Summary of Key Findings in the Current Study
Exposure to text-only empowerment messages led to significantly greater empowerment, but the empowering quality of the caption dissipated once the ECs were paired with photos (i.e., the typical format of ETAs).
Pairing the photo with objectifying text led to the greatest levels of self-objectification of any condition, while pairing the photo with empowerment-themed captions led to the lowest levels of self-objectification—suggesting a potential benefit of the ECs.
Pairing the photos with text that was objectifying (vs. empowering) did not lead to body-biased gaze behaviors.
Focusing on high-anxiety body regions was associated with greater levels of self-objectification, particularly in the photo-only condition.
Psychological Effects of ETAs
The present study asked whether exposure to ETAs increased women’s feelings of empowerment, finding that exposure to ETAs did not lead to greater feelings of empowerment once captions were paired with photos. This finding offers further evidence that exposing female participants to idealized (but non-sexualized) photos of models paired with empowerment-themed captions does not increase women’s feelings of empowerment. Among the five conditions, the conditions that presented text without an image were the only conditions that led to greater momentary feelings of empowerment. These findings are in line with the initial study by Couture Bue and Harrison (2019), confirming that visual content used in ETAs limited their effectiveness—if effectiveness is to be defined as a feeling of empowerment among their audiences. The photos in this study reflect industry norms and were rated in a pretest study as relatively empowering; thus, while they appear to be empowering, there was no evidence in this study that they produced feelings of empowerment in viewers.

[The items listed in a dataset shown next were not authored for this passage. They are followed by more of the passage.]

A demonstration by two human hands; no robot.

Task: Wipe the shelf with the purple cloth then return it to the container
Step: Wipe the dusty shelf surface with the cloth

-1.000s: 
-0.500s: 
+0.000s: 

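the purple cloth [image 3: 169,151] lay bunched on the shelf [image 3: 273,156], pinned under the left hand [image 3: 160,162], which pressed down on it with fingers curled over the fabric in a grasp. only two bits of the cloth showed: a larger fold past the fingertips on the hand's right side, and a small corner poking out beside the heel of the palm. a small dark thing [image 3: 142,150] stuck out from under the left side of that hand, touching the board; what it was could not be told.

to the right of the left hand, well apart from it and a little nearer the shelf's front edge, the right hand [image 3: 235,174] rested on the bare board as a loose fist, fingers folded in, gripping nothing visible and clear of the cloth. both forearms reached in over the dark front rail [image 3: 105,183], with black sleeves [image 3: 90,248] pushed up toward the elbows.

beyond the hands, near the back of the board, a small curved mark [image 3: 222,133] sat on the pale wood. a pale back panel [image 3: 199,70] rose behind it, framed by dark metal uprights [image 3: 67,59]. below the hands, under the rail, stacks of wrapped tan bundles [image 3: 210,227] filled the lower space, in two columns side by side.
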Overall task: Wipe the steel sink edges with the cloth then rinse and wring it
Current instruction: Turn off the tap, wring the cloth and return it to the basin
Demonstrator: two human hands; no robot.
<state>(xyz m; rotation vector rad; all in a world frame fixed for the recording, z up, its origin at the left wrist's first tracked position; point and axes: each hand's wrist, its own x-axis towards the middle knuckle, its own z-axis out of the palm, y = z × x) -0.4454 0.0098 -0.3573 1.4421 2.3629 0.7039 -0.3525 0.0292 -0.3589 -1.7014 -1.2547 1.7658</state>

The study by Couture Bue and Harrison (2019) raised concerns about increased self-objectification when presented with ETAs. The current study suggests that ETAs are an improvement over traditional ads in this area, as they led to significantly less self-objectification than photos paired with OCs. This finding suggests that while exposure to the EC + Photo condition did not increase felt empowerment, the empowering caption may have prevented self-objectification. This finding is also contrary to the initially proposed hypotheses, which suggested that the visual image would override textual message effects. Studies examining the relative importance of text and visuals in other contexts, such as exemplification theory, have also predicted greater impact of photos only to ultimately find that vivid text and photos led to equivalent effects (e.g., Tukachinsky et al., 2011). The inability of the photos to empower seems to be related to another relationship, with a possible explanation explored in the next subsection.

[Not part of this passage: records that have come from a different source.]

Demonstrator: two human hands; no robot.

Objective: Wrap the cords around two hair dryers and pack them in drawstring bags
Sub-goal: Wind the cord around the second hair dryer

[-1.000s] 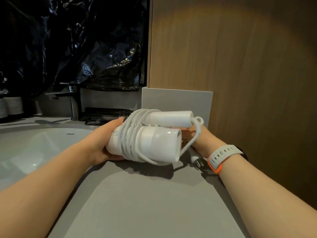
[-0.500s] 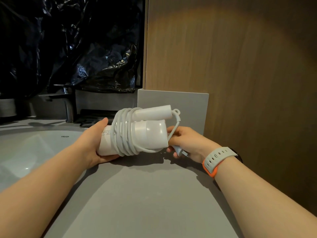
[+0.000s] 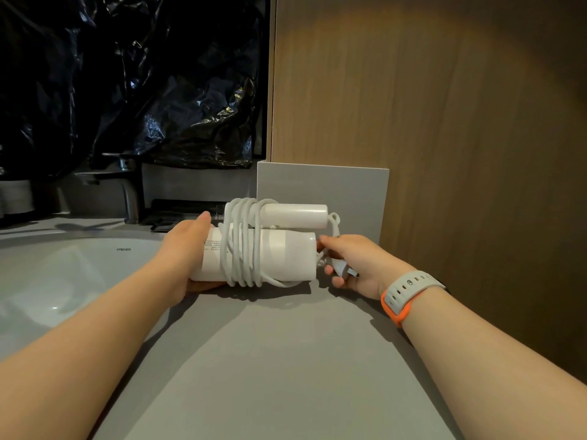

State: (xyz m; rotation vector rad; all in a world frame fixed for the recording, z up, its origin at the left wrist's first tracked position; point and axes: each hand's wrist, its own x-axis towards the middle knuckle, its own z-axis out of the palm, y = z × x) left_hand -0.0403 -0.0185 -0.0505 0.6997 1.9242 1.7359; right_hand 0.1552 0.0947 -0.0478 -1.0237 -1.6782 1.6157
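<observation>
A white cylindrical plastic hair dryer (image 3: 286, 252) lies sideways at the far end of a grey stone counter (image 3: 270, 360), its handle folded along the far side of the barrel. A white cord (image 3: 241, 249) is coiled in several turns round both. The left hand (image 3: 184, 252) grips the barrel's left end, thumb over the top and fingers curled underneath; whether the dryer rests on the counter or hangs just above it is hard to tell. The right hand (image 3: 362, 265), at the barrel's right end, has its fingers curled round the white plug (image 3: 340, 268). On its wrist sits a grey and orange watch band (image 3: 409, 293). A white ceramic sink (image 3: 47, 274) lies to the left, a brown wooden panel (image 3: 444, 122) rises on the right.
</observation>
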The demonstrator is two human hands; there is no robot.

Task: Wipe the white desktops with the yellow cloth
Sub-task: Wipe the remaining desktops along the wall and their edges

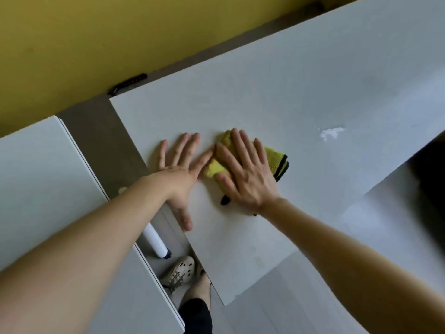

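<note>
— What are the fingers doing?

— The fingers [237, 144] of the right hand [248, 179] are lying straight and spread, pressing flat on the fuzzy yellow cloth [273, 158]. Nothing is curling round it. The left hand [179, 169] is resting palm down just beside it, fingers stretched and relaxed, thumb pointing back toward the near edge, holding nothing.

— And how is the cloth looking?

— It is lying bunched and folded under the right palm, showing a soft, nubby pile. A black trimmed edge is peeking out on the right side, and a dark corner is sticking out near the wrist. Yellow folds are showing between the two hands too.

— Where is it sitting?

— It is sitting toward the left end of the wide white matte worktop [313, 80], well apart from a bright white smear [332, 132] lying further right.

— Anything round that?

— A second white worktop [41, 177] is standing to the left, across a narrow gap. A beige perforated shoe [179, 273] is showing down in that gap, and a mustard-yellow wall [96, 32] is running behind both.
</note>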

The literature review presented an inherent tension between empowerment and objectification. This anticipated relationship was somewhat supported in the current study, although self-objectification does not seem to explain why the ads were ineffective at empowering. There was a significant and negative relationship between felt empowerment and self-objectification when looking across conditions, with participants who reported higher self-objectification typically reporting lower felt empowerment. Although it is appealing from a theoretical perspective to interpret this as self-objectification inhibiting felt empowerment, this suggestion was not supported by planned pairwise comparisons. If self-objectification was the primary hindrance to increasing felt empowerment, we would expect to see significant differences in self-objectification scores at posttest between the EC + Photo condition and the condition that only included the EC (i.e., EC condition). This was not found in the current study. Rather, women who saw ECs alone reported comparable self-objectification to women in the EC + Photo conditions. Furthermore, state self-objectification and felt empowerment were uncorrelated at posttest in the condition where photos were paired with empowerment-themed text, suggesting that self-objectification and empowerment (while negatively correlated in the entire sample) are not strongly inversely related as one might expect. Future work should continue to explore this complex relationship.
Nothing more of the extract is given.